Your instructions >>
In the data below, how many lines include the word "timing"? Give only the number.

Material for this task >>

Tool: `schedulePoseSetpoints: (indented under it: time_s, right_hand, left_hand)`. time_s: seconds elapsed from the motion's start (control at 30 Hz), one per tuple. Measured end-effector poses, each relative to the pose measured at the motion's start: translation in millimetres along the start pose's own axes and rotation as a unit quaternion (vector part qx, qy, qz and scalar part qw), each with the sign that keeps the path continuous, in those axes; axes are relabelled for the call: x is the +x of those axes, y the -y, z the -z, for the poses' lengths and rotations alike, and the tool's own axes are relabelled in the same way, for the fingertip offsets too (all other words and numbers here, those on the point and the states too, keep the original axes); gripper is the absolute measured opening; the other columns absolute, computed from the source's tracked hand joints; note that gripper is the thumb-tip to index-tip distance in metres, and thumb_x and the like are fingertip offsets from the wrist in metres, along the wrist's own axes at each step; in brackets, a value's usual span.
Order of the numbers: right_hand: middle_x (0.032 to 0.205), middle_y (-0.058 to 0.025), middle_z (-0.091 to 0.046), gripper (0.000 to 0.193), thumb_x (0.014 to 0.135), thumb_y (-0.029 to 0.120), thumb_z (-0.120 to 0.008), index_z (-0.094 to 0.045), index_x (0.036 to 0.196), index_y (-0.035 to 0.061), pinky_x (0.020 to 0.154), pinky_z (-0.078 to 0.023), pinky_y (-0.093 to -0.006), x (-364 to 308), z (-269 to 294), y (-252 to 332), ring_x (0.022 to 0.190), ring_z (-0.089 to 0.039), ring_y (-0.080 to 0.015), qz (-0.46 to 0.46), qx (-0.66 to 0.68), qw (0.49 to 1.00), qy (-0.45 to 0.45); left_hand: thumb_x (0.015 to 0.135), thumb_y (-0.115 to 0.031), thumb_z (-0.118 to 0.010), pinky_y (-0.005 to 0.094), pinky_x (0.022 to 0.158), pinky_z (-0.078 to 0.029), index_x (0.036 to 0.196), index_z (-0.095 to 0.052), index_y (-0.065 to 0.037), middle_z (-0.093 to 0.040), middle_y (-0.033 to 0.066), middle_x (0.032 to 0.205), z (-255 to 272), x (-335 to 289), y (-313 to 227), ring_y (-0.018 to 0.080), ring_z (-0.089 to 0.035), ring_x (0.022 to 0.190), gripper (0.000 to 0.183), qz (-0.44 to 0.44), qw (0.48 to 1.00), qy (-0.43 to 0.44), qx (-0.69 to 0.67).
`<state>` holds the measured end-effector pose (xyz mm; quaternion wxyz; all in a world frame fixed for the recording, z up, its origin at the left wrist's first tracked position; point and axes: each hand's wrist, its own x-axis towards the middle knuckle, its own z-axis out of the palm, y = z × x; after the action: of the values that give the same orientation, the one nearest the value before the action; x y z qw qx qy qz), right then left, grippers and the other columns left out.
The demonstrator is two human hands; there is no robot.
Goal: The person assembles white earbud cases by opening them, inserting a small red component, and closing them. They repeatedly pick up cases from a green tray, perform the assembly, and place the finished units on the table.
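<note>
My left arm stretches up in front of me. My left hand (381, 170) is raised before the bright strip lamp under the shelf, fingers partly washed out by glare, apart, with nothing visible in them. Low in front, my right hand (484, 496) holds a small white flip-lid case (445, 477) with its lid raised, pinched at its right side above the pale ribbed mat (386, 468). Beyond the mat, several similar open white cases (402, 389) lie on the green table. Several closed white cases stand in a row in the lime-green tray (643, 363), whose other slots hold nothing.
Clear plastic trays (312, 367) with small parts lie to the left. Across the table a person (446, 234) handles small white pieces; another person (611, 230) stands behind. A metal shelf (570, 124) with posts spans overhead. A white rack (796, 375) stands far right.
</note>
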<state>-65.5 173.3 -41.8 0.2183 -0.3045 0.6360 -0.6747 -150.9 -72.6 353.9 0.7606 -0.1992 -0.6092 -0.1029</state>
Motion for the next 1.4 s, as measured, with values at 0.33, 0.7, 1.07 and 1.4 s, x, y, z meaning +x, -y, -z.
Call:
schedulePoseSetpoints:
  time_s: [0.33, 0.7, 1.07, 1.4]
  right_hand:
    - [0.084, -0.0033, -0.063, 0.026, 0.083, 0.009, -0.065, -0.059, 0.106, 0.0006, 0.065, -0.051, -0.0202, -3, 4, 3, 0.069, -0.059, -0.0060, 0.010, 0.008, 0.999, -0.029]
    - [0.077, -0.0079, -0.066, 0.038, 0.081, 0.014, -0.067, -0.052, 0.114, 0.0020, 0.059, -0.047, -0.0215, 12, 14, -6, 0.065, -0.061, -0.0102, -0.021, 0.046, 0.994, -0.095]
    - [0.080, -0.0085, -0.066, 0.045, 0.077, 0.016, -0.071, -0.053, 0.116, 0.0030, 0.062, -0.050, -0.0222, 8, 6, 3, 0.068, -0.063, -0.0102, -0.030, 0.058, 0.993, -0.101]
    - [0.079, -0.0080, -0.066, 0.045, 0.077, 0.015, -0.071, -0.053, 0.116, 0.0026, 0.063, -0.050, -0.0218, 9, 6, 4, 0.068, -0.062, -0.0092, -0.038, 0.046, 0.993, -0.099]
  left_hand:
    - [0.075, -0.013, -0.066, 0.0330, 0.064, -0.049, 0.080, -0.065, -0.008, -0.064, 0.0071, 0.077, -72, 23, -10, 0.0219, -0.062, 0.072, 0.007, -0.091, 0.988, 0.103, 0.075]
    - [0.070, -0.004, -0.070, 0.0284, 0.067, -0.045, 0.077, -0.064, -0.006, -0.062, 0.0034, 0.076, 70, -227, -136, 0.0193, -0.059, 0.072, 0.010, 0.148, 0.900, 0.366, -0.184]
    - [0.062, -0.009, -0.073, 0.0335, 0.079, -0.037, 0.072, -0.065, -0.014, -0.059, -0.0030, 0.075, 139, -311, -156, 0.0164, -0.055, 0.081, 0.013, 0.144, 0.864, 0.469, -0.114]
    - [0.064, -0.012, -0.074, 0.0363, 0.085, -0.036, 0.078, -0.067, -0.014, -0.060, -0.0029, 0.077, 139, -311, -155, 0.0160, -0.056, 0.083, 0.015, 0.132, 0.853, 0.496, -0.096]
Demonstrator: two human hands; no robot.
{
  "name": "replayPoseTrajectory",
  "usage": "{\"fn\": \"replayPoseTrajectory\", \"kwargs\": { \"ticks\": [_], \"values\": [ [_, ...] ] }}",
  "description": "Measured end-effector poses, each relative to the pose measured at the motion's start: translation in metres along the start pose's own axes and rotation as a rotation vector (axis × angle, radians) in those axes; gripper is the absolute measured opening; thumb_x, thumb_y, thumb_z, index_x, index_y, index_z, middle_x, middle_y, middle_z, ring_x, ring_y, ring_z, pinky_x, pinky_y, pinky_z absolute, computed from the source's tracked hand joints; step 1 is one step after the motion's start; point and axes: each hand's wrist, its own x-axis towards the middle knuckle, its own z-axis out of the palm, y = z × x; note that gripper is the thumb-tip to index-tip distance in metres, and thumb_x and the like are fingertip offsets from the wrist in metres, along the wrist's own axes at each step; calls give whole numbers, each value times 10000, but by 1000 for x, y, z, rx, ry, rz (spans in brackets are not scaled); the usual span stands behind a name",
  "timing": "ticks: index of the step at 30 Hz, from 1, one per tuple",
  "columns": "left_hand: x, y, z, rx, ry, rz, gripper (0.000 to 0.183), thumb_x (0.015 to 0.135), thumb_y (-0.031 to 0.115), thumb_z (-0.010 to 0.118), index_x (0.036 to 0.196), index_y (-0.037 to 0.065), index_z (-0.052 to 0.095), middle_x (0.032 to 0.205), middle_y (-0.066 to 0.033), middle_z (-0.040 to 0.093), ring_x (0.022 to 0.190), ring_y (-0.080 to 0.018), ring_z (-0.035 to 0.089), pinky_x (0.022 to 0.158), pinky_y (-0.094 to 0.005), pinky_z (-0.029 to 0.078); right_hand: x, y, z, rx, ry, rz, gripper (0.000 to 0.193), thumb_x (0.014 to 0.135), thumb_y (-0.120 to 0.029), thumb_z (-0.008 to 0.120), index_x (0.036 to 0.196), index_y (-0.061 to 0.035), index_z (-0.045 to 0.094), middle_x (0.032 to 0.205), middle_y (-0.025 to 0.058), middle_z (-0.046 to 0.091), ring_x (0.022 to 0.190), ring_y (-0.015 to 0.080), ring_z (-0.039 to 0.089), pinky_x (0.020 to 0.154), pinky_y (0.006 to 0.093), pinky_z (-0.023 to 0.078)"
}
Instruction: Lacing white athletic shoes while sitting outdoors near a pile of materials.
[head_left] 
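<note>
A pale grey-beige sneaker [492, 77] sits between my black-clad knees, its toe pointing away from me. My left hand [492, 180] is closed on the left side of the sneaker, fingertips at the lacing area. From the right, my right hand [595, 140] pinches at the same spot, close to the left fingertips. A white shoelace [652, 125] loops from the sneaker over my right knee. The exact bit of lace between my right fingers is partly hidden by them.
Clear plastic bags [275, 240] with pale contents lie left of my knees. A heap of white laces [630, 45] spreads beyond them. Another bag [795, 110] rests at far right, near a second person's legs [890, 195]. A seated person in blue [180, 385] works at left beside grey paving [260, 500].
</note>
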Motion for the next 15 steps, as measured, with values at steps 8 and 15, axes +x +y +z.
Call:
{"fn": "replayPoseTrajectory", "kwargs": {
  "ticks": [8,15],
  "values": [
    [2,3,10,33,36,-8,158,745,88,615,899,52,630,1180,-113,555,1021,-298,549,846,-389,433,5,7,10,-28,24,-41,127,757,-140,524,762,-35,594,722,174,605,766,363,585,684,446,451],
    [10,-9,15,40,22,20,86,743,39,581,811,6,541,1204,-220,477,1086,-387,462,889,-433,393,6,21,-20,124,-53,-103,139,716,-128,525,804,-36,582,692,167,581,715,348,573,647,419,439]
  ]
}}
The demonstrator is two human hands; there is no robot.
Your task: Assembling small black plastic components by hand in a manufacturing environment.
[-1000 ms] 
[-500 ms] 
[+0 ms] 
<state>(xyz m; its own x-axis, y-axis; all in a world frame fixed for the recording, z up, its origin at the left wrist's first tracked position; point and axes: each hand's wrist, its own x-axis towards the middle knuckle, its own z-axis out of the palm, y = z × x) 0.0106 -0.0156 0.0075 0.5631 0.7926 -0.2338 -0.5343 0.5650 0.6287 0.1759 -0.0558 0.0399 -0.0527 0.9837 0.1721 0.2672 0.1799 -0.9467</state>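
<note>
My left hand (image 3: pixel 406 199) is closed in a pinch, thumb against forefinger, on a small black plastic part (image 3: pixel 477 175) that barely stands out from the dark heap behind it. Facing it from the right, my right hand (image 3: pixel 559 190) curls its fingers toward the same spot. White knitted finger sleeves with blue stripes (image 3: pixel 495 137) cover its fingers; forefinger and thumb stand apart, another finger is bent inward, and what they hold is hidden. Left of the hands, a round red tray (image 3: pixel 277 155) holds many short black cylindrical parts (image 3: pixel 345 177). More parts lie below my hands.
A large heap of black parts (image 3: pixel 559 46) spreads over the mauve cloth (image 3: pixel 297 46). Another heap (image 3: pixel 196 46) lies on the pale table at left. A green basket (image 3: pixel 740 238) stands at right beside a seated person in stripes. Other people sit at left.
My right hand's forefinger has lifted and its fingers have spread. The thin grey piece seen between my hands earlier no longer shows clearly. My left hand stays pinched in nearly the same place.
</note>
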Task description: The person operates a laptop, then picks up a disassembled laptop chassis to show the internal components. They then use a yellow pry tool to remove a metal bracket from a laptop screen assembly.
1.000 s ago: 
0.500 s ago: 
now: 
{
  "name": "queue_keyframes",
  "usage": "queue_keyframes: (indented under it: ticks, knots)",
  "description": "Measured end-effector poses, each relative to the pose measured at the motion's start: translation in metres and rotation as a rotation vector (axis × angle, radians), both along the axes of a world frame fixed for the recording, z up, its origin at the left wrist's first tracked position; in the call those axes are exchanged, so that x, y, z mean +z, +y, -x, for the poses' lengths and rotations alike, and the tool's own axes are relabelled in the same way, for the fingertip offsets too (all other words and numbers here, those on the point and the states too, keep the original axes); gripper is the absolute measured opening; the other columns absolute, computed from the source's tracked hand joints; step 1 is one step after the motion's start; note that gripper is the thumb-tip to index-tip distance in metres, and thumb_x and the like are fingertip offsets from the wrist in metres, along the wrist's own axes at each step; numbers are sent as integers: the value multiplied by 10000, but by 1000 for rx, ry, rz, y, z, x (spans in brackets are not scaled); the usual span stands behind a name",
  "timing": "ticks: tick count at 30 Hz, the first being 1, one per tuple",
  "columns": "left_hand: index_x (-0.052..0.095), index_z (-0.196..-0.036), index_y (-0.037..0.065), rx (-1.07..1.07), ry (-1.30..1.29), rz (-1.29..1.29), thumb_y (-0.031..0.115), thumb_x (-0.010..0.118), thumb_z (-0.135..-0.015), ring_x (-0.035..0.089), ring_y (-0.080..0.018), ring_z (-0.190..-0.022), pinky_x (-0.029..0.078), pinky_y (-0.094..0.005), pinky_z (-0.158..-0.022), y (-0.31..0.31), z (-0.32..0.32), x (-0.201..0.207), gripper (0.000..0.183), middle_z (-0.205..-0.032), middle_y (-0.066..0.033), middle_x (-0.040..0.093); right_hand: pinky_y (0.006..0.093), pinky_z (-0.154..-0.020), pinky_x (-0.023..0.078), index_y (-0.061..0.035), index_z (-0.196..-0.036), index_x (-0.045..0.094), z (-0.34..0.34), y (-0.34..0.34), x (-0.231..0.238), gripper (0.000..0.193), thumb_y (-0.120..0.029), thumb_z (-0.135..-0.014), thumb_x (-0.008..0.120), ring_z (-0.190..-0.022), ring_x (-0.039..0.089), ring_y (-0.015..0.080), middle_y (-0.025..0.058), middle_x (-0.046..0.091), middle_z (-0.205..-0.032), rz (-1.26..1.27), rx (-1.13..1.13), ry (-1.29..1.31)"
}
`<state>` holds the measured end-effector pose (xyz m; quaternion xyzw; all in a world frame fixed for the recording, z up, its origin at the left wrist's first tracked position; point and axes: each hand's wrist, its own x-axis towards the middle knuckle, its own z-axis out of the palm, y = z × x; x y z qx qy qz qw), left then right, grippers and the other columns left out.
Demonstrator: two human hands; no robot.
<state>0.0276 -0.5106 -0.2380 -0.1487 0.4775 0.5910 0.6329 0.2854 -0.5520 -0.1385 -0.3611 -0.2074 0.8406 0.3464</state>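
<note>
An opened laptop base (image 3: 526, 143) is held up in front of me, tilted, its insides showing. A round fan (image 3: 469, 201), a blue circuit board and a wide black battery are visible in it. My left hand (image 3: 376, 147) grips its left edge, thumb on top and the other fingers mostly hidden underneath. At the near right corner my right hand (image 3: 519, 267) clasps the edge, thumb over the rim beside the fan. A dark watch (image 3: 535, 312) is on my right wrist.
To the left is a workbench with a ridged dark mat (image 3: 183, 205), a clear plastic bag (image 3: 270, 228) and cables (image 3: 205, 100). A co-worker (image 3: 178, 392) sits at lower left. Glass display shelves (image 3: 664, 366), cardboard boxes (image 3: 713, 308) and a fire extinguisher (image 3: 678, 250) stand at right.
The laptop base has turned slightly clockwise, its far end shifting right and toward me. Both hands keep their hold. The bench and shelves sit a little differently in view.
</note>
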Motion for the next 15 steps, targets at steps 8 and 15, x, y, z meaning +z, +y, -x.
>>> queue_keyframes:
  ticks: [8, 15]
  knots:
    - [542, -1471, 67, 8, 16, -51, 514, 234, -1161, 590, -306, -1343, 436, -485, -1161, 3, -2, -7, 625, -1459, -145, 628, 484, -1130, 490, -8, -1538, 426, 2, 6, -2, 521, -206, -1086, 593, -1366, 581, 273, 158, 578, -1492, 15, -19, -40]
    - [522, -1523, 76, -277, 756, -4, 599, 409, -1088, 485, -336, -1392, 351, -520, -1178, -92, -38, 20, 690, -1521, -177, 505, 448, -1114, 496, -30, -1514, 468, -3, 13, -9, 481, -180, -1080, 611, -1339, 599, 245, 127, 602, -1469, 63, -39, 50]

The completed task >>
2